THE TASK | Print nothing except the lines of the listing below from the line with "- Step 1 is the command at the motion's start" to the line with "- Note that", each exactly as written, both ends included.
--------------------------------------------------
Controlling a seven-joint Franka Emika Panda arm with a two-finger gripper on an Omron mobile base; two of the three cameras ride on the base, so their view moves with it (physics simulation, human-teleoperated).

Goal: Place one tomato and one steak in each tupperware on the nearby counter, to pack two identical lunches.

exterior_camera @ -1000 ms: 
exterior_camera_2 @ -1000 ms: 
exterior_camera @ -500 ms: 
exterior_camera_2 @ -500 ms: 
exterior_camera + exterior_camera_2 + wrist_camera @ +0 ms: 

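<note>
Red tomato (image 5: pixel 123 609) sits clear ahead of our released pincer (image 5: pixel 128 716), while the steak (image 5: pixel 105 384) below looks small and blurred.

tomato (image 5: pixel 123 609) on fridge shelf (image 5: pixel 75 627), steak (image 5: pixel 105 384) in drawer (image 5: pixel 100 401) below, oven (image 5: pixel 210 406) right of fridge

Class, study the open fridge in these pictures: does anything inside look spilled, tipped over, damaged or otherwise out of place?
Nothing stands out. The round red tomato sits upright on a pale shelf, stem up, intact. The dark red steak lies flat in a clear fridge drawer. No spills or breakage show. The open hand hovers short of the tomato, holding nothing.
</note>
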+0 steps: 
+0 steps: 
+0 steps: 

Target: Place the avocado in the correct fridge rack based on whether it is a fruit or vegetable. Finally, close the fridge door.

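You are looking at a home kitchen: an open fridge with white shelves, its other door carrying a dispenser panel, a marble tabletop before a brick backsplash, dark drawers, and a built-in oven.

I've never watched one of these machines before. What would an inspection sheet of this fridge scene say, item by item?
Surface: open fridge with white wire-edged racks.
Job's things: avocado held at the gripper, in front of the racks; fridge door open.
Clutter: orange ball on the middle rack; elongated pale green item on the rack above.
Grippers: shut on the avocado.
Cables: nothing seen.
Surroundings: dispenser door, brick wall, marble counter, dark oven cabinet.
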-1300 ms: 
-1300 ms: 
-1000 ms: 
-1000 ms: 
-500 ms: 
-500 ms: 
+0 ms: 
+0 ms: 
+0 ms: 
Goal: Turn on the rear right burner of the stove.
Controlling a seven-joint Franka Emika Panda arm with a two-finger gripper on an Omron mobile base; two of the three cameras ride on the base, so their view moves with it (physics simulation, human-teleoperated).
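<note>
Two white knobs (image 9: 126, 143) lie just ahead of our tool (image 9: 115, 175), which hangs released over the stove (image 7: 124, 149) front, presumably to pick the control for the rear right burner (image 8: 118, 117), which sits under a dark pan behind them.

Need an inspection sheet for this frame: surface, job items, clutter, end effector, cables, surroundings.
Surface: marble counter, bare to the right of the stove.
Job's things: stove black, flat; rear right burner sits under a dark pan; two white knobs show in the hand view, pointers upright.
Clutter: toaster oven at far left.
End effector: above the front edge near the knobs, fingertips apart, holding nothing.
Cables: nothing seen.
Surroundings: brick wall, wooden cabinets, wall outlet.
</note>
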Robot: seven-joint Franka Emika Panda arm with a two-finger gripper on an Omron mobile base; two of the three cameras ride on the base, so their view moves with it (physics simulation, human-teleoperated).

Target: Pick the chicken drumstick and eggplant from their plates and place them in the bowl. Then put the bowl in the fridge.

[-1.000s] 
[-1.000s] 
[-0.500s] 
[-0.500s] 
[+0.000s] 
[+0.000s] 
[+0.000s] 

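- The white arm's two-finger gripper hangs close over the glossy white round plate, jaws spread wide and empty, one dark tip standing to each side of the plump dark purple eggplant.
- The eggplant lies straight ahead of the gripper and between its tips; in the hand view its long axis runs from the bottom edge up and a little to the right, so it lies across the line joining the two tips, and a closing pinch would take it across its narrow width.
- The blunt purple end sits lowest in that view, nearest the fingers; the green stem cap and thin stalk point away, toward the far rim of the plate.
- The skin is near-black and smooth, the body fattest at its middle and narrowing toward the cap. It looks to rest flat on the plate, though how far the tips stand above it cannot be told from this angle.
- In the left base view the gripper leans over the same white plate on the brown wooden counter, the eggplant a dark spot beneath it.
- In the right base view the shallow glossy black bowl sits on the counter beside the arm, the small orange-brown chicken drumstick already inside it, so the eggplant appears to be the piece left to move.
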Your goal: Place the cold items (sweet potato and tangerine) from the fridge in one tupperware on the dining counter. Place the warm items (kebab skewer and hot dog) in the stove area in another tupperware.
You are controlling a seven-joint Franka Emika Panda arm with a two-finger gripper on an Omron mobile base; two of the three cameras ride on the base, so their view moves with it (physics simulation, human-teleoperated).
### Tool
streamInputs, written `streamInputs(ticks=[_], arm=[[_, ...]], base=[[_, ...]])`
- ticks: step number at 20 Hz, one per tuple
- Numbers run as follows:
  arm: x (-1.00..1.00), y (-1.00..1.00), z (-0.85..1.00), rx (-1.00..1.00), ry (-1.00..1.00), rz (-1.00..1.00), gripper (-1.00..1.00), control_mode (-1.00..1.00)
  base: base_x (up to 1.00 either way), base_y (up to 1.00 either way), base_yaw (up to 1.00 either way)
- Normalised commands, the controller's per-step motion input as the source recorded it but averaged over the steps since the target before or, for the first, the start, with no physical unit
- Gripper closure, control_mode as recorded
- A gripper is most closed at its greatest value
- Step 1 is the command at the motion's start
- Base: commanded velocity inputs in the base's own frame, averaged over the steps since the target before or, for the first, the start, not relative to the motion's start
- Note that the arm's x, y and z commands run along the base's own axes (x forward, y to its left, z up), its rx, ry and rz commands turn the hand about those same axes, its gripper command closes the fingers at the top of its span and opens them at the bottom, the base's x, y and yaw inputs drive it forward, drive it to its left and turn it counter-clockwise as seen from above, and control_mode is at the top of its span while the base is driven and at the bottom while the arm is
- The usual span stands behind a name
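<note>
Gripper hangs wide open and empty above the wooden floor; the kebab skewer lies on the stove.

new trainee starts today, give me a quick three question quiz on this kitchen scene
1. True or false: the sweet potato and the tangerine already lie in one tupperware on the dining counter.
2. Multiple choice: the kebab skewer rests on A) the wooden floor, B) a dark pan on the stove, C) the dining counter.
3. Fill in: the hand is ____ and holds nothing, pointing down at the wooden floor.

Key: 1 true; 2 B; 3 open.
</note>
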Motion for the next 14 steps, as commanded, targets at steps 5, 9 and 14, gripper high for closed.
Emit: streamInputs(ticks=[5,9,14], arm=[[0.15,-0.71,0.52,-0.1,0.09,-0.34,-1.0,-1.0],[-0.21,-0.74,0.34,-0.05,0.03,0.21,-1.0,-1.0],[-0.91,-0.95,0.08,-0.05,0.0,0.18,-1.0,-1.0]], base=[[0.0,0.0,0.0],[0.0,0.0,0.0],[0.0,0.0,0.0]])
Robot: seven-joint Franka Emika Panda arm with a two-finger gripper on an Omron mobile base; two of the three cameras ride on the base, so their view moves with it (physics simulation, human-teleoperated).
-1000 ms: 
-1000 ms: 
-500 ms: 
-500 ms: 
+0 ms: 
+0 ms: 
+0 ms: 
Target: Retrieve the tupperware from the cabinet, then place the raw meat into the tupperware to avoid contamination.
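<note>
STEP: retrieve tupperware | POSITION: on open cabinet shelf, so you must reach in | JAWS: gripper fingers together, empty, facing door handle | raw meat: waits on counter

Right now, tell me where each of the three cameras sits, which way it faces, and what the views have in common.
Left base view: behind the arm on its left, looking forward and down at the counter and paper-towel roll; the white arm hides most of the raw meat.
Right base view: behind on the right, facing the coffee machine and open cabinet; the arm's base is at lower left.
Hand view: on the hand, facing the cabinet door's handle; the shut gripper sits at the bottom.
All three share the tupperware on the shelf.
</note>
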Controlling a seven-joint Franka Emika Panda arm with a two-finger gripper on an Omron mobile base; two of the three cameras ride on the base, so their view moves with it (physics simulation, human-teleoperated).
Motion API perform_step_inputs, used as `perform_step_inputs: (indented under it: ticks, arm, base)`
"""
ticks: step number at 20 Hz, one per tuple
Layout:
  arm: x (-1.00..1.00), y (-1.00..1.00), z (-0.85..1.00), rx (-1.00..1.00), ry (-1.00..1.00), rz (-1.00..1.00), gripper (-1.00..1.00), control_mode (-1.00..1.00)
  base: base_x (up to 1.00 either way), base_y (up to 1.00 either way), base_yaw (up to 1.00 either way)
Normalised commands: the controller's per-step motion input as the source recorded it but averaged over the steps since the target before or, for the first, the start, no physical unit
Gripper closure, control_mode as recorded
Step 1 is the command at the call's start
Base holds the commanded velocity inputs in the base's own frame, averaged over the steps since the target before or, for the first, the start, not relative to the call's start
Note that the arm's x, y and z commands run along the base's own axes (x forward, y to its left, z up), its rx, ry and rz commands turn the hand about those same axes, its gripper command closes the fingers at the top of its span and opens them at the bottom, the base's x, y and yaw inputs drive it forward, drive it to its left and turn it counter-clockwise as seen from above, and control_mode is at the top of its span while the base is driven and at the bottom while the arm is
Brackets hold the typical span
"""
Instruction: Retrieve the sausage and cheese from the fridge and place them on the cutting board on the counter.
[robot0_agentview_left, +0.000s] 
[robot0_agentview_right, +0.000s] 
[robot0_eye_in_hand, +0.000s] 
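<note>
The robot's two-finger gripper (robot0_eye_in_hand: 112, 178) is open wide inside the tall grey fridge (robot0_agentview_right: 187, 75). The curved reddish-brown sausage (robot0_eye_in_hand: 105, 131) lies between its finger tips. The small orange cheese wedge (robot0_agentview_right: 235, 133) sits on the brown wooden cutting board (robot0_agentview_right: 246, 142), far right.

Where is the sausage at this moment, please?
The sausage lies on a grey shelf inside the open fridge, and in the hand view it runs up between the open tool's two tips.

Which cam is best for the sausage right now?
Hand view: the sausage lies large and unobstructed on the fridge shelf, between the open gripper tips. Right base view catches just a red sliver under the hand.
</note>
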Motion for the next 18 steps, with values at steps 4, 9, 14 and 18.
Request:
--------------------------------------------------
TASK RESULT |
- Step 1 is the command at the motion's start
- Base: commanded velocity inputs in the base's own frame, averaged over the steps since the target before or, for the first, the start, not relative to the motion's start
- Note that the arm's x, y and z commands run along the base's own axes (x forward, y to its left, z up), its rx, ry and rz commands turn the hand about those same axes, its gripper command closes the fingers at the top of its span and opens them at the bottom, the base's x, y and yaw inputs drive it forward, drive it to its left and turn it counter-clockwise as seen from above, and control_mode is at the top of its span while the base is driven and at the bottom while the arm is

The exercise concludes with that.